The company was forced to delay the launch of its rights issue, scheduled for May 5, as the FSA blocked the prospectus for its £14bn rights issue on the grounds that the merged company would be short of capital.
Prudential is expected to announce details of an agreement this week, which could include a £1bn backstop fund to meet the regulator’s concerns over capital reserves as well as a rejig of the details of its funding for the AIA deal.
The firm is likely to go to investors to raise the £1bn so-called Armageddon fund.
The news comes as already disgruntled shareholders, including Neptune chief executive Robin Geffen, continue in a bid to scupper the deal and oust chief executive Tidjane Thiam over concern that the insurer’s future could be at risk.

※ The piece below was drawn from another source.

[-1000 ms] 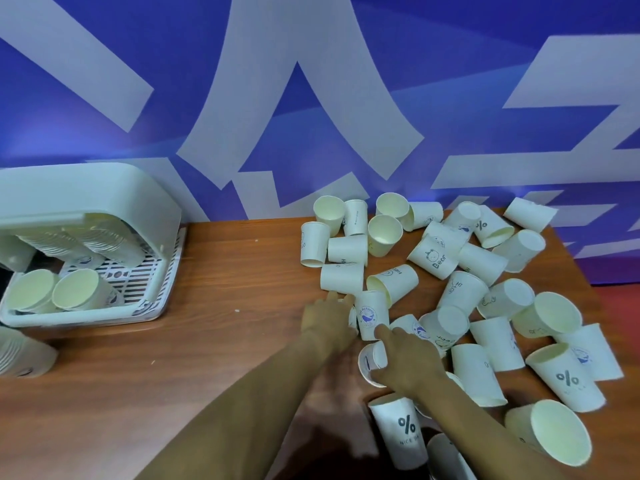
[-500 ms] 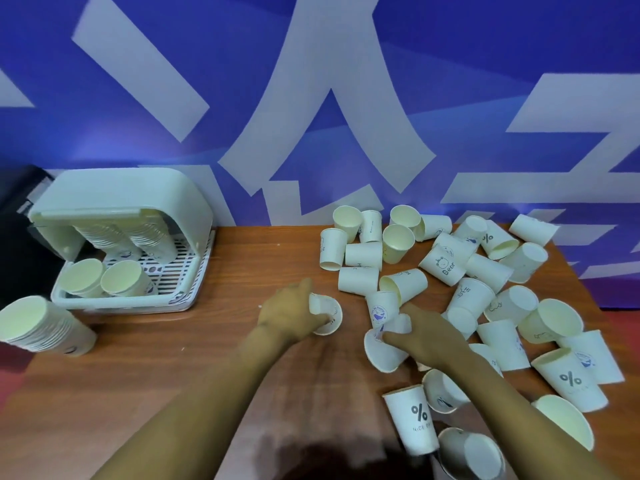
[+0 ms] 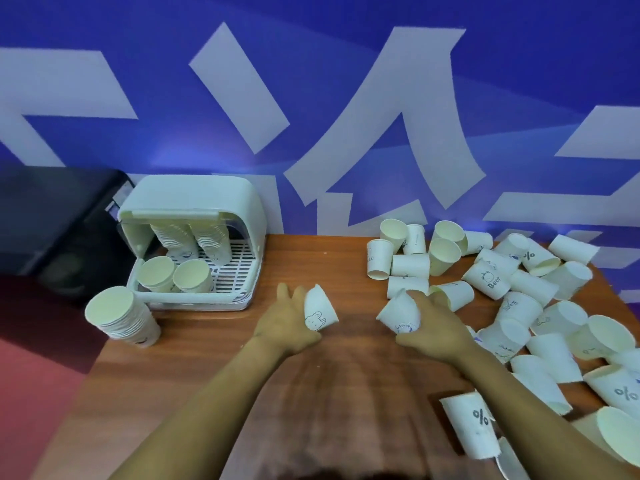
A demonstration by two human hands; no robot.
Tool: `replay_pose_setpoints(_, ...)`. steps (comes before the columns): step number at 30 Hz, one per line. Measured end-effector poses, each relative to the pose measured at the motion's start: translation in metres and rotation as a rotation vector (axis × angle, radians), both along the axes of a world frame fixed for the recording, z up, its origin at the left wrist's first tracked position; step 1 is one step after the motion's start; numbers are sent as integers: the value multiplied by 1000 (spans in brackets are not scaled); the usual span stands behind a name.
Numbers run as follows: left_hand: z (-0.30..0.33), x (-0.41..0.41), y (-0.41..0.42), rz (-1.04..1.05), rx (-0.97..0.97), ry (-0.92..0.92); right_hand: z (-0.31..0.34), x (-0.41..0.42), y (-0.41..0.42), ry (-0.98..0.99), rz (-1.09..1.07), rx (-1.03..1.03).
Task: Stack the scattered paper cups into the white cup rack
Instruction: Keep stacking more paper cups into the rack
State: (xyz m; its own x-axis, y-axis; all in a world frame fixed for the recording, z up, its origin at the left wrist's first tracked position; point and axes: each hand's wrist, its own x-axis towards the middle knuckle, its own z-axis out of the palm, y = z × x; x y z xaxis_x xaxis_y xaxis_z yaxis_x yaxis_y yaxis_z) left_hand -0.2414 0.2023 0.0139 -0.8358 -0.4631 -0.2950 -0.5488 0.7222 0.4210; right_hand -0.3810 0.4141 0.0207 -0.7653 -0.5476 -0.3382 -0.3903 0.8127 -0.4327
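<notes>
My left hand (image 3: 287, 323) holds a white paper cup with a small rabbit drawing (image 3: 319, 309) above the middle of the wooden table. My right hand (image 3: 433, 329) grips another paper cup with a round blue logo (image 3: 400, 312), just left of the heap of scattered paper cups (image 3: 519, 299). The white cup rack (image 3: 194, 244) stands at the table's back left with its lid raised. Two cup stacks (image 3: 176, 275) lie on its slatted tray and two more stacks hang further in.
A separate stack of nested cups (image 3: 121, 315) lies on its side at the table's left edge, in front of the rack. A dark object (image 3: 52, 220) sits left of the rack. Cups marked "%" (image 3: 474, 427) lie near my right forearm. A blue and white wall rises behind.
Both hands lifted a cup out of the heap and moved left with it toward the table's middle. The view swung left, bringing the whole rack and the loose stack into sight.
</notes>
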Motion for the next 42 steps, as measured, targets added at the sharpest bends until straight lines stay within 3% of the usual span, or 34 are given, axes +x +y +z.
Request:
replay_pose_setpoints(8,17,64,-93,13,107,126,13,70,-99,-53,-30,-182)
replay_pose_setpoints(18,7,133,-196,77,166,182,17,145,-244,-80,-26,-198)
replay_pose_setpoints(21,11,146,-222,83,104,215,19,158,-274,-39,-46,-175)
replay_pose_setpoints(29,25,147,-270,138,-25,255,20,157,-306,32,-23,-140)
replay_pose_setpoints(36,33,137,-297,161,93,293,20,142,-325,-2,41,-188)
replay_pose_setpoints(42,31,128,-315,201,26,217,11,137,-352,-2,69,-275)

Prudential’s biggest shareholder Capital Group, which owns a 12 per cent stake, was also looking to derail the acquisition by seeking a break-up of the insurer, while Legal & General is the latest shareholder to raise concerns. It is reportedly calling on the firm to renegotiate a better price with AIA.
Last week, Prudential announced it was revising its plan to list on the Hong Kong and Singapore stock exchanges after the FSA put the brakes on the Asian acquisition.
Resolution founder Clive Cowdery has reportedly secured finance from the Royal Bank of Scotland and the Royal Bank of Canada to fund a bid for Prudential’s UK assets.